[Your goal] Transcribe each line below word for word.
-------- Supplied information
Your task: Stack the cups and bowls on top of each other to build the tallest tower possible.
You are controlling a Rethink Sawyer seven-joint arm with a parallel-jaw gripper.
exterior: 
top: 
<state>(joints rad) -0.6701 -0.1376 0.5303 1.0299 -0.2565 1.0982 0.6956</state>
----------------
[Answer section]
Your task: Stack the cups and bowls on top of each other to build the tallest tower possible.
You are controlling a Rethink Sawyer seven-joint arm with a parallel-jaw gripper.
exterior: 
top: 
<state>(joints rad) -0.6701 -0.1376 0.5303 1.0299 -0.2565 1.0982 0.6956</state>

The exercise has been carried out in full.